Students who need private student loans to finance their education have no say in the matter: co-signers or bust. They are prescribed two “choices:” (1) find a co-signer to provide a 0.23 second John Hancock; or (2) forgo their education altogether. What choice does an indigent student have who has no money, but dreams of a college degree? None. Choice is illusory. A co-signer is mandatory.
Aside from actually obtaining a private student loan to pursue a formal education, are there benefits to having a co-signer?
Sure. For instance, you may qualify for a lower interest rate or build and establish credit history. However, you must consider the cons. The amount of money originally borrowed will not be the amount ultimately repaid, particularly in light of the ever-popular forbearance and deferment periods, which usually bear interest at exponential rates. Should your co-signer or you fail to make payments on the private student loan, both your co-signer’s and your credit scores can plummet significantly. You can throw your vision board filled with pictures of your dream home courtesy of “The Secret” in the trash.

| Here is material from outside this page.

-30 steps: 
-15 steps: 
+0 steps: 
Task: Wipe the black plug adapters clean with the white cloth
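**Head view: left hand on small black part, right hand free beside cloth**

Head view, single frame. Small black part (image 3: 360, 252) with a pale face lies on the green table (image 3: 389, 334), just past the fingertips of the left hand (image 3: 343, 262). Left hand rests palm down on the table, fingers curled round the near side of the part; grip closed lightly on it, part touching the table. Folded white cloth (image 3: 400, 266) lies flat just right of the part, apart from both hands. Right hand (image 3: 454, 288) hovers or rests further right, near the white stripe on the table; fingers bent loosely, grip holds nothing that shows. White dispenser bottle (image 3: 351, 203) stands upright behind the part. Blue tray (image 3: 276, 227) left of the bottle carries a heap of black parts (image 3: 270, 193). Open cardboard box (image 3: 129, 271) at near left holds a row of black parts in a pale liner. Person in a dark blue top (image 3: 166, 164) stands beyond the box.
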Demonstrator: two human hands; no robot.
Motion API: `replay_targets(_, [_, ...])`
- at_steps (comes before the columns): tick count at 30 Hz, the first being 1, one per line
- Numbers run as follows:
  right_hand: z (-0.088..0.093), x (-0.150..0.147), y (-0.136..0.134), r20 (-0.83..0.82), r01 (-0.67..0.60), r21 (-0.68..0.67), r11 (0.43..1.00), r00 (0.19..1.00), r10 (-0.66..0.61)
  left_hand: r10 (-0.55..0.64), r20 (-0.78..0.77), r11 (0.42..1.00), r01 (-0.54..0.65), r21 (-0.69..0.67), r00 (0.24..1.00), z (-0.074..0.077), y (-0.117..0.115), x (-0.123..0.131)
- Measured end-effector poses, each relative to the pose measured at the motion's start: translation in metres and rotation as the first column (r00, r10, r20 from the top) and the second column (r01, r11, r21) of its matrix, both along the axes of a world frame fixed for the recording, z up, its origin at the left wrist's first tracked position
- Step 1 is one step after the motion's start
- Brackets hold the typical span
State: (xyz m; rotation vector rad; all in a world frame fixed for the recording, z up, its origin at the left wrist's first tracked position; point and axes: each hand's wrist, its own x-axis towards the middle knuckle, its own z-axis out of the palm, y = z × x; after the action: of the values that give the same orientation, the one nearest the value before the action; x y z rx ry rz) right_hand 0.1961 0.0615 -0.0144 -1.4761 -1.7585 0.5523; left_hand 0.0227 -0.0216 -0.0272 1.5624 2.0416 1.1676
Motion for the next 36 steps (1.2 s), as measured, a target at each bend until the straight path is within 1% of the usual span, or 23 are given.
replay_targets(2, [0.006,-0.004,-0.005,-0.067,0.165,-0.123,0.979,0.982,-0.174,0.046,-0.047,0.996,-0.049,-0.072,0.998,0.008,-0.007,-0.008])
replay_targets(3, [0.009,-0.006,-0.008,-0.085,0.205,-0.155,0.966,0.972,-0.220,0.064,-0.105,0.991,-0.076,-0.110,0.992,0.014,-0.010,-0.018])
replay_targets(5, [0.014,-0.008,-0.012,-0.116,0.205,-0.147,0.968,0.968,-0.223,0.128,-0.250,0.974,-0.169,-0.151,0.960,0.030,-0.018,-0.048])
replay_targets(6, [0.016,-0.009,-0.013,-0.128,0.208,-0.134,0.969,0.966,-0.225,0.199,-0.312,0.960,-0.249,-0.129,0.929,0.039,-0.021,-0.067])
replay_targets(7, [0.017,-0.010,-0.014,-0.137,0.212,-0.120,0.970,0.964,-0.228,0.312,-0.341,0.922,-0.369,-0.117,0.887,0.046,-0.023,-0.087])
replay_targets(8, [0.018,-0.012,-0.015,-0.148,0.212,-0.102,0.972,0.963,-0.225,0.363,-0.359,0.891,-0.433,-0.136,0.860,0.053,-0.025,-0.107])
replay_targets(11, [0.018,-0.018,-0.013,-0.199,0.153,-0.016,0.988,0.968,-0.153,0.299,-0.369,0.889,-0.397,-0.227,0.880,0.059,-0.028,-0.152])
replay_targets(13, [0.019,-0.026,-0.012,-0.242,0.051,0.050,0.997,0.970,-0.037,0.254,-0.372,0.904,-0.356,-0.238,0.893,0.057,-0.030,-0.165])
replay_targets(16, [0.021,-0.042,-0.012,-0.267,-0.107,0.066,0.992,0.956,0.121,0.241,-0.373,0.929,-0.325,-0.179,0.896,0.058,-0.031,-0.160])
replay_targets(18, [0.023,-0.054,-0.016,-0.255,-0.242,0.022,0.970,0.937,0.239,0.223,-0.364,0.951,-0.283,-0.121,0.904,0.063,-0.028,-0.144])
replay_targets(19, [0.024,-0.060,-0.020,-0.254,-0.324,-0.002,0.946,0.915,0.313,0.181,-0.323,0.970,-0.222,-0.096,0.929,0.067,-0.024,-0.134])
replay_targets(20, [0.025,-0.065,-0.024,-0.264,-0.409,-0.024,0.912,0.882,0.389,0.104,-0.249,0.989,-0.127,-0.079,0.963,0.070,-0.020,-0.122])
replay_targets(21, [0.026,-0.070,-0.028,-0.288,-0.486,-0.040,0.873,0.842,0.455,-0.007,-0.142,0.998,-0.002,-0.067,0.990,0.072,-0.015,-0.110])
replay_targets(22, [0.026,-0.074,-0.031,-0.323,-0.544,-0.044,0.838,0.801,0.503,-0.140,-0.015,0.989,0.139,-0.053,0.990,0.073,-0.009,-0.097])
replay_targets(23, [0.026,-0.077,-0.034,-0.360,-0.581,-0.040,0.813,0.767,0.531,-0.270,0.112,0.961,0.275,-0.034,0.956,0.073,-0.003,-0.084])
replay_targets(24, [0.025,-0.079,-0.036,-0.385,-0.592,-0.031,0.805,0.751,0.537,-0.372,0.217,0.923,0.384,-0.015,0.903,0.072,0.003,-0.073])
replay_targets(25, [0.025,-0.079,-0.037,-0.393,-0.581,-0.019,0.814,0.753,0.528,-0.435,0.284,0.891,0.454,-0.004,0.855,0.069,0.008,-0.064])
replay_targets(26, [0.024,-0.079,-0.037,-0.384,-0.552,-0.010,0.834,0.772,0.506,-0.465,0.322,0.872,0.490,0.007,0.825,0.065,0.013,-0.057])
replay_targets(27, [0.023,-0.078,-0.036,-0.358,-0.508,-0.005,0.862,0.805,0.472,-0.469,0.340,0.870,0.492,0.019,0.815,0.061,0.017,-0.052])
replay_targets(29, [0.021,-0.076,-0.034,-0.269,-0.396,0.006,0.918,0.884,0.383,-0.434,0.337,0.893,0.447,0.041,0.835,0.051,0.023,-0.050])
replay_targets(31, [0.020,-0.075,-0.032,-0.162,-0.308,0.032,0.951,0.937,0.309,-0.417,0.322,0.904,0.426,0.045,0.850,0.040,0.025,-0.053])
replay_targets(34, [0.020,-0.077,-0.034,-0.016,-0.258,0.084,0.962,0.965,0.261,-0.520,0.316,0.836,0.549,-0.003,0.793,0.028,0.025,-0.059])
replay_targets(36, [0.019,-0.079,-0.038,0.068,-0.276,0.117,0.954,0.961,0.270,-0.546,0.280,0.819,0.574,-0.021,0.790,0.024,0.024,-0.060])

And, in the meantime, you can beg for forgiveness from your co-signer for the embarrassment that he or she experienced while walking out of the car dealership empty handed after being rejected from financing that brand new car. If your co-signer or you continue to neglect your financial obligations to the private student loan, both your co-signer and you can be sued, in which case your lender can garnish both of your wages, place liens on your properties, and/or levy your bank accounts. For instance, your lender could take 25% of your wages per paycheck for years upon years, while entirely depleting your co-signer’s bank account without leaving a single penny to spare. I suppose, if worse comes to worse, you can give your granny co-signer an “IOU” note to replace her entire savings account that was wiped clean by Navient – a savings account that she relied entirely upon for retirement. Blood is thicker than water, right? Wrong. Don’t forget the harm that this co-signing business may cause in your relationship with your co-signer. I cannot even begin to tell you the amount of horror stories that I have heard from co-signers. Sigh.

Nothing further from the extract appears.